Binge Eating Disorder and Anxiety: A Few Tips for Co-Occurring Treatment

When binge eating disorder and anxiety co-occur, as they often do, they can make it difficult for patients to move toward recovery with purpose. The symptoms caused by these conditions can complicate binge eating recovery by impeding the use of healthy coping skills. Therefore, people who are going through binge eating disorder treatment need to address their anxiety using effective management techniques. By taking this approach, it is possible to manage the symptoms of both anxiety and binge eating disorder to become fully recovered.

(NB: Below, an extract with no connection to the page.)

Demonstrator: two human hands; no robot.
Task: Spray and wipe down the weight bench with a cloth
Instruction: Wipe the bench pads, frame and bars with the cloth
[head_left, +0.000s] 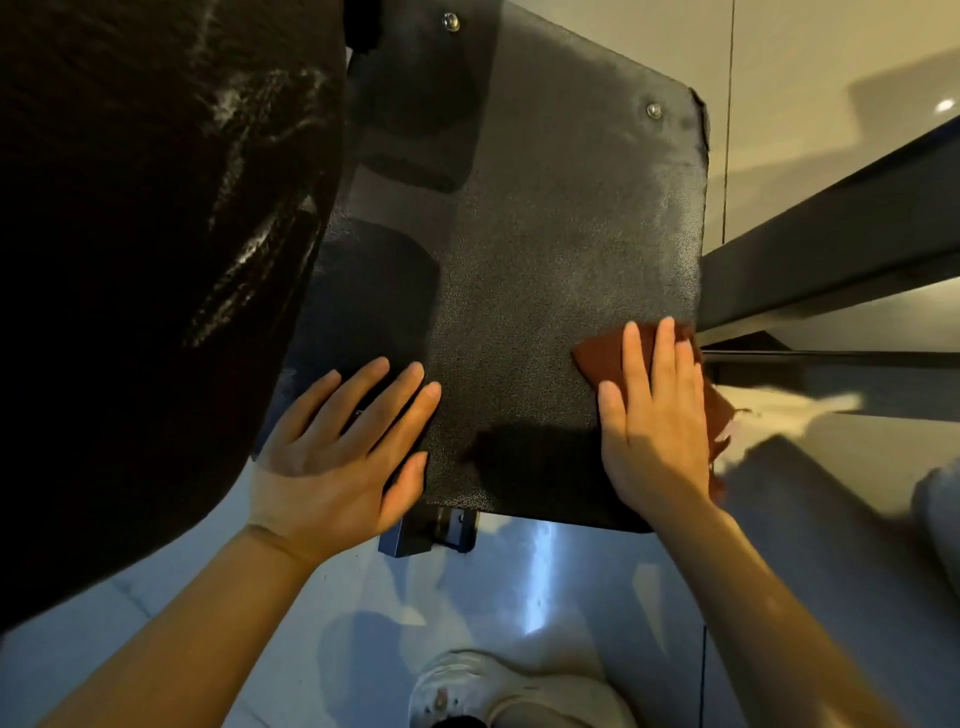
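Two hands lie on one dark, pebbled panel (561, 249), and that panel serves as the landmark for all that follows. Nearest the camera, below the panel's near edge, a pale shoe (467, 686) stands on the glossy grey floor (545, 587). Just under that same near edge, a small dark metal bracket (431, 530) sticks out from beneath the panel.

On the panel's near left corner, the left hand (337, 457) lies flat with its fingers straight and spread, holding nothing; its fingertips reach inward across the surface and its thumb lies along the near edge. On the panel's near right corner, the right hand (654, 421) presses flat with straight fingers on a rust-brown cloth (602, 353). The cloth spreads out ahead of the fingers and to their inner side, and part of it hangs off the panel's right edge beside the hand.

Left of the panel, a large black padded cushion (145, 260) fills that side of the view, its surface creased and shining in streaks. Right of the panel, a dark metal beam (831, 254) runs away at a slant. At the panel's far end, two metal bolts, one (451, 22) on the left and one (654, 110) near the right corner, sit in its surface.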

Co-occurring disorders are the norm for mental health treatment – eating disorder treatment included. Various forms of anxiety, depression and less generalized psychiatric disorders like OCD and borderline personality disorder occur at a much higher rate among people with eating disorders than they do in the general population. These disorders can trigger disordered eating behaviors or be triggered by them – it often turns into a vicious cycle.

Feelings of anxiety, for example, can trigger a binge eating episode, which causes the release of powerful brain chemicals like serotonin. This chemical raises the mood and alleviates negative emotions, which helps the person manage negative emotions in the short term. Unfortunately, the behavior and subsequent “reward” can easily become a compulsion. As a single binge eating episode becomes a repeated occurrence, the individual becomes subject to the physical, emotional, and psychosocial risks the disorder causes.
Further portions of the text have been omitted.